Neurologic status and function were measured in the studies included in this report using Cerebral Performance Categories scale scores13-16,20 and modified Rankin Scale scores.14 The authors of 1 retrospective cohort study15 found that a significantly greater proportion of patients in the hypothermia (TTM at 33°C to 35°C) group had good neurologic results, defined as a Cerebral Performance Categories scale score of either 1 or 2, compared with patients in normothermia (non-TTM) group. Although this finding was in favour of targeted hypothermia, no statistically significant differences were identified among the groups in other studies that also investigated this outcome.13,14,16,20

Protocol Adherence

One retrospective cohort study by Duggelin et al. (2021)14 investigated the proportion of patients adherent to the TTM protocol at 24 hours. Using a Cox proportional hazard model, it was demonstrated that a significantly higher proportion patients in the normothermia (36°C) group were adherent to the TTM protocol compared with patients in the hypothermia (33°C) group.14

Quality of Life

Quality of life at 1-year follow-up, measured using the 36-Item Short Form Survey, was reported in 1 included observational post hoc analysis.20 Patients in both groups reported similar physical and mental component scores.20 The risk ratio estimates were not statistically significant, suggesting no differences between interventions.

Time Spent in Temperature Target Range

The authors of 1 retrospective cohort study19 evaluated the median proportion of time spent in the prescribed temperature range among patients in the hypothermia (TTM 32 to 34°C) versus normothermia (TTM 36°C) groups and found no statistically significant differences.

Medication Prescription

The proportion of patients receiving sedatives and relaxants and the mean or median doses prescribed were reported in 2 retrospective cohort studies.14,19 There were no statistically significant differences in the proportion of patients receiving propofol, morphine, midazolam, fentanyl, and pethidine for sedation, but 1 of the studies found that a significantly lower proportion of patients in the normothermia (TTM 36°C) group received at least 1 dose of muscle relaxant compared with patients in the hypothermia (TTM 32 to 34°C) group.
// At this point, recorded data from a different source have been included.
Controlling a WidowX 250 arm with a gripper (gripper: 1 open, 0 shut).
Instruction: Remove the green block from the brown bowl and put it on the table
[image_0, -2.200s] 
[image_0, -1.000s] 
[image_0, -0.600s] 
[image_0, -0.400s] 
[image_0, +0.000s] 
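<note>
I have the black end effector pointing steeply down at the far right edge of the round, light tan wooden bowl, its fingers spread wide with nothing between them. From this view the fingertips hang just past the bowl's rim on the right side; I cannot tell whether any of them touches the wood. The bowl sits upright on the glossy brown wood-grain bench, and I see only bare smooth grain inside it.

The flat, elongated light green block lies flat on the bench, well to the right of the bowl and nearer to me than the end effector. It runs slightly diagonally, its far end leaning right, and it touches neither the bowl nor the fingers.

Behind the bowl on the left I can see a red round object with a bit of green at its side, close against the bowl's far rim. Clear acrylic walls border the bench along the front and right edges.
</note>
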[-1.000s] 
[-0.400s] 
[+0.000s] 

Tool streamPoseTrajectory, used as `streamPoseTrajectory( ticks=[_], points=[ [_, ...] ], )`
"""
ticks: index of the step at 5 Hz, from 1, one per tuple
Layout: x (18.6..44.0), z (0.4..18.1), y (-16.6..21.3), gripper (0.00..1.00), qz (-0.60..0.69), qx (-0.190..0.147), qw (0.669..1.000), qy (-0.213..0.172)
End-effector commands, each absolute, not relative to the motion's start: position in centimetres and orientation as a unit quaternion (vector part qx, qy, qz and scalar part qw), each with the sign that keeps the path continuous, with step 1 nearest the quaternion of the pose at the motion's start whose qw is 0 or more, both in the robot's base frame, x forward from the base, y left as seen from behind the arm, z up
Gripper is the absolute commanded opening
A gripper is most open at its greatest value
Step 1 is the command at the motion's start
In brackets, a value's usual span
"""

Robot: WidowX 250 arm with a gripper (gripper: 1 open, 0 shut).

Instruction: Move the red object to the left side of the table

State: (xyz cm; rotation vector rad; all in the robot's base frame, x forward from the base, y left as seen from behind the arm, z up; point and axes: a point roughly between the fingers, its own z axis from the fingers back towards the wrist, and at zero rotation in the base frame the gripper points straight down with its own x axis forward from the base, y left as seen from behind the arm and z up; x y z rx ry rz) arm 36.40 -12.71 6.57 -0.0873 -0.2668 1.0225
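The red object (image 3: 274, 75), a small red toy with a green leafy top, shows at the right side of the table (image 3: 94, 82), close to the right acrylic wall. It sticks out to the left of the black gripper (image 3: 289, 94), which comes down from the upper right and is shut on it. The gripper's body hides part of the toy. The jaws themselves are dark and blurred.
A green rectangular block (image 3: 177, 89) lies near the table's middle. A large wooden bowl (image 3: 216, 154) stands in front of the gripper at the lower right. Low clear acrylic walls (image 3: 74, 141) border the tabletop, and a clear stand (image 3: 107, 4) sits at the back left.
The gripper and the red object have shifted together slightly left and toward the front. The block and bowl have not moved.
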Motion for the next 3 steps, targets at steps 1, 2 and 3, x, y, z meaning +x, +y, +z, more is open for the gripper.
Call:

Patients in the normothermia (TTM 36°C) group were reported to have received significantly lower doses of midalozam14,19 and fentanyl19 compared with patients in the hypothermia (TTM 32 to 34°C) group.

Adverse Events

Several adverse events were reported in the studies included in this report: arrhythmia,5,13,14,19 bleeding,5,13,14,18,19 pneumonia,5,13,14 sepsis,5 seizures,5,17 limb ischemia,13,18 acute renal failure,13,18 continuous renal replacement therapy,13,18,19 thrombosis,14 bradycardia,14 hypoxic ischemia encephalopathy,18 stroke,18 ischemic hepatitis,18 cardiovascular instability,19 and mechanical ventilation.19 The authors of Duggelin et al. (2021)14 found that there was a significantly lower incidence of bradycardia among patients in the normothermia (TTM 36°C) group compared with patients in the hypothermia (TTM 33°C) group. However, no statistically significant differences were identified among the groups in other studies or for other adverse events.5,13,17-19

Guidelines

Among the 4 included guidelines, all strongly recommended the use of TTM to improve survival and neurologic outcome in patients resuscitated from OCHA with a shockable cardiac rhythm (ventricular tachycardia or ventricular fibrillation).2,21-23 The CCCS guideline23 extended the strong recommendation to patients presenting with pulseless ventricular tachycardia. In terms of patients with in-hospital cardiac arrest, the FICS guideline issued a positive recommendation for TTM at the level of expert opinion.21 However, the CCCS guideline contained a strong recommendation supported by low-level evidence in favour of TTM for patients with in-hospital cardiac arrest.23

The CCS guideline strongly recommended hypothermia (between 33°C and 36°C) for eligible patients who undergo TTM. The AAN guideline22 similarly specified in their recommendation that the TTM intervention should be hypothermia (32°C to 34°C for 24 hours); however, they also issued a lower-level recommendation supported by the same level of evidence for normothermia (36°C for 24 hours followed by 8 hours of rewarming to 37°C and temperature maintenance below 37.5°C until 72 hours) in patients who are comatose with either a shockable or non-shockable initial cardiac rhythm. The FICS guideline21 contains a weak recommendation for hypothermic (32°C to 36°C) TTM. Recommendations in the CCCS guideline23 do not state target temperature ranges for TTM.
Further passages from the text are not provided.